Exercise goal:
Beginning with the line of the entries below that holds "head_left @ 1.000" and ending with the line that holds "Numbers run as", transcribe each line exactly as written. Pictures stay out.

── Provided information ──

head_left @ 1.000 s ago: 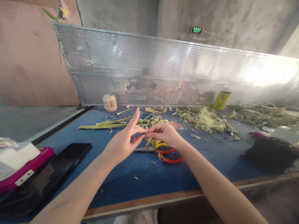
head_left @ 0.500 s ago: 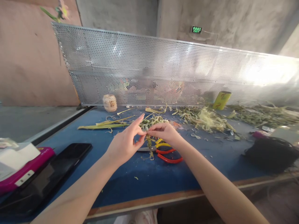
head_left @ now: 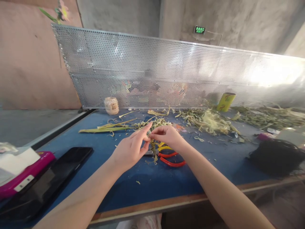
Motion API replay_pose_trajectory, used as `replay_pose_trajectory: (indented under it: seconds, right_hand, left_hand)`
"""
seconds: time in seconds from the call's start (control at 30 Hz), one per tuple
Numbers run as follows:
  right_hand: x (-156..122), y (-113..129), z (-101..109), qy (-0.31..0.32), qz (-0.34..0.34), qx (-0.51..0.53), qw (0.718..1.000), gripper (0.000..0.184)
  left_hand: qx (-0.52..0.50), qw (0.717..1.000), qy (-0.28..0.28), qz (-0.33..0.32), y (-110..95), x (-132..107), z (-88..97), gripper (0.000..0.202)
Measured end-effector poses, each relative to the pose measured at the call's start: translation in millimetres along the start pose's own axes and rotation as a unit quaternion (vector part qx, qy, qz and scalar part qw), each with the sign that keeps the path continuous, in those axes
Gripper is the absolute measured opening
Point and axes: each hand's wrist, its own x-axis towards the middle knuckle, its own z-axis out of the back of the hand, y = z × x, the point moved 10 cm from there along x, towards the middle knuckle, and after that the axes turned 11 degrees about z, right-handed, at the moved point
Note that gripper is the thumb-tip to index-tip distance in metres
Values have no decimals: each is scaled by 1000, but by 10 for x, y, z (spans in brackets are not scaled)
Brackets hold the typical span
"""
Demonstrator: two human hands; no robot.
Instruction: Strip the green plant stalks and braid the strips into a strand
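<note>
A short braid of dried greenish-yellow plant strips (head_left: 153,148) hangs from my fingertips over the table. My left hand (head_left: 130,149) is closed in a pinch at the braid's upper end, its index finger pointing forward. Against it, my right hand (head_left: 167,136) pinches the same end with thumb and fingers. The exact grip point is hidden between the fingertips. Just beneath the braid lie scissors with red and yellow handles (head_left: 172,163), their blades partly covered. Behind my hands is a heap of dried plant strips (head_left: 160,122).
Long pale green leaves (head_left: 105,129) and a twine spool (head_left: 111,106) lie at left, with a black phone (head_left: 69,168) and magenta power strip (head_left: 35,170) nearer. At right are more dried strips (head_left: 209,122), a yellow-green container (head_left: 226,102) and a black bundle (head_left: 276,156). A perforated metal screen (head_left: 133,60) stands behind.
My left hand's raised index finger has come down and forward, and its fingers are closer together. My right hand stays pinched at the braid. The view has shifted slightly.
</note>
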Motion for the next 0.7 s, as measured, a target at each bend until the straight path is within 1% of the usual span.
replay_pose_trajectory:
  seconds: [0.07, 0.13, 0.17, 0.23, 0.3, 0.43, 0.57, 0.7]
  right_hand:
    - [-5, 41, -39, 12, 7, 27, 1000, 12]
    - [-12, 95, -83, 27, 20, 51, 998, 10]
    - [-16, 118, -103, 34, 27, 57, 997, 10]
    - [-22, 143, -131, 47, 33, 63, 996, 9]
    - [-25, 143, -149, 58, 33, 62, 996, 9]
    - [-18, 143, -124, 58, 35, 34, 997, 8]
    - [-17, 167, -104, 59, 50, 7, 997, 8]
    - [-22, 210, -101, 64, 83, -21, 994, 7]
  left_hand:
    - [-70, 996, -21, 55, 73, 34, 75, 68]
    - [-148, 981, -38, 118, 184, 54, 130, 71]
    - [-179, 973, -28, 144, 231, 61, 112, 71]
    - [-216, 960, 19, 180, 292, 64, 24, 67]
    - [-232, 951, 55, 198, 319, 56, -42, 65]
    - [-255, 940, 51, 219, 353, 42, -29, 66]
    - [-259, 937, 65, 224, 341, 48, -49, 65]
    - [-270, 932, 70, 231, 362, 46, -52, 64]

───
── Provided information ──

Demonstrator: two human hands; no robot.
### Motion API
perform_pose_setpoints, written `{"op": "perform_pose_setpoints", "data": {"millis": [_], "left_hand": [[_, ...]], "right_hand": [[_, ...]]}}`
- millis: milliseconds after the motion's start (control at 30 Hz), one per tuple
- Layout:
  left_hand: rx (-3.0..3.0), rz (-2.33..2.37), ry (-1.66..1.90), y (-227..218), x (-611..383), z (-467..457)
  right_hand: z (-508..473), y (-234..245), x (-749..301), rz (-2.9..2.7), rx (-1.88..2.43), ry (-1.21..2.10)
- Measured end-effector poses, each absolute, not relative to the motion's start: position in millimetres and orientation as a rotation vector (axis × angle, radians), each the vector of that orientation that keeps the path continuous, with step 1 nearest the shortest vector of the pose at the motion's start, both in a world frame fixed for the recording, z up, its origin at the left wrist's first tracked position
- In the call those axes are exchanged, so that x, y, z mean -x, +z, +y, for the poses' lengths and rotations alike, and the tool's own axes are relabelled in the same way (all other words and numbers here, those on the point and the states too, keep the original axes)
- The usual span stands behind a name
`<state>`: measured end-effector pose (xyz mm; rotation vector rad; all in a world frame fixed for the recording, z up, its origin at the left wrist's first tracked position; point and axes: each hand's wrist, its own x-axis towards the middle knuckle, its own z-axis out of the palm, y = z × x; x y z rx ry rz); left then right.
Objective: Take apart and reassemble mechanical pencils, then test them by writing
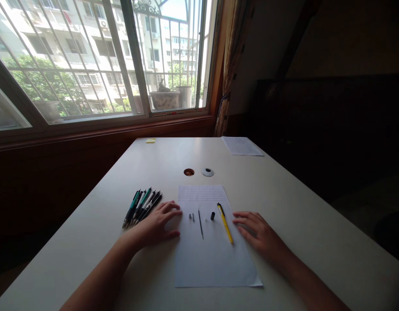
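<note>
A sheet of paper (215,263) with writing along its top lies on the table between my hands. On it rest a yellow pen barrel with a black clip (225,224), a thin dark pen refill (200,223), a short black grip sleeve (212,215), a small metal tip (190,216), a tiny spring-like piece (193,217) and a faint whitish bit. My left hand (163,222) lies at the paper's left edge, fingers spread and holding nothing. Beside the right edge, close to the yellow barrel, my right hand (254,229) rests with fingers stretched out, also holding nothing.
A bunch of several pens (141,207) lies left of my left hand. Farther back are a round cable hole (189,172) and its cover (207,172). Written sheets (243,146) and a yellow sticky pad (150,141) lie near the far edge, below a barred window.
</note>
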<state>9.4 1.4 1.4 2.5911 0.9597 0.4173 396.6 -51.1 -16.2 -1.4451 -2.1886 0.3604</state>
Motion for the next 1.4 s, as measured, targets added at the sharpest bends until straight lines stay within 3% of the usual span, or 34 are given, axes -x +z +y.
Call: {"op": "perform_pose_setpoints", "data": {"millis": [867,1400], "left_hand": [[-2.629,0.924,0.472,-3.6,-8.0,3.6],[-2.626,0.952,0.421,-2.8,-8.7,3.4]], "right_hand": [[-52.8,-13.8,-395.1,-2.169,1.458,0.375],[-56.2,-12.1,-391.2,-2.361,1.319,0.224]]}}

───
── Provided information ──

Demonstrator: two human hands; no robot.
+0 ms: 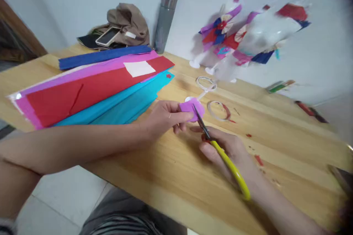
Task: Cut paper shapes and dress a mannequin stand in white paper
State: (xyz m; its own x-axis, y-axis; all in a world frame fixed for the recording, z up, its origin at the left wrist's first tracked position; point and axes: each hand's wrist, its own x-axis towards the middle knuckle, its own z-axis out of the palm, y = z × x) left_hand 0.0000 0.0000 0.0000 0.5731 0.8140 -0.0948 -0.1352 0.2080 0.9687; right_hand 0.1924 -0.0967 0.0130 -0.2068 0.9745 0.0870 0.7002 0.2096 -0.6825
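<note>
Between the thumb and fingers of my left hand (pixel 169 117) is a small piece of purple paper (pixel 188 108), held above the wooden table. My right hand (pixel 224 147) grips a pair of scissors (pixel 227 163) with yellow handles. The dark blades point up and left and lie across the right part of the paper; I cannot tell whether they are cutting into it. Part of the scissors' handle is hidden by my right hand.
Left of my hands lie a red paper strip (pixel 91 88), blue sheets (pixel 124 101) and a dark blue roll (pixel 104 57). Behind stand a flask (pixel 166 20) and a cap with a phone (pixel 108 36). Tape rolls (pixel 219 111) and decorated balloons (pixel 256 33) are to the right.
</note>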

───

Response to this task:
head_left @ 1.000 s ago: 
head_left @ 0.500 s ago: 
head_left @ now: 
Motion API replay_pose_trajectory, used as `replay_pose_trajectory: (indented under it: seconds, right_hand, left_hand)`
"""
seconds: time in seconds from the call's start (control at 30 Hz), one per tuple
Numbers run as follows:

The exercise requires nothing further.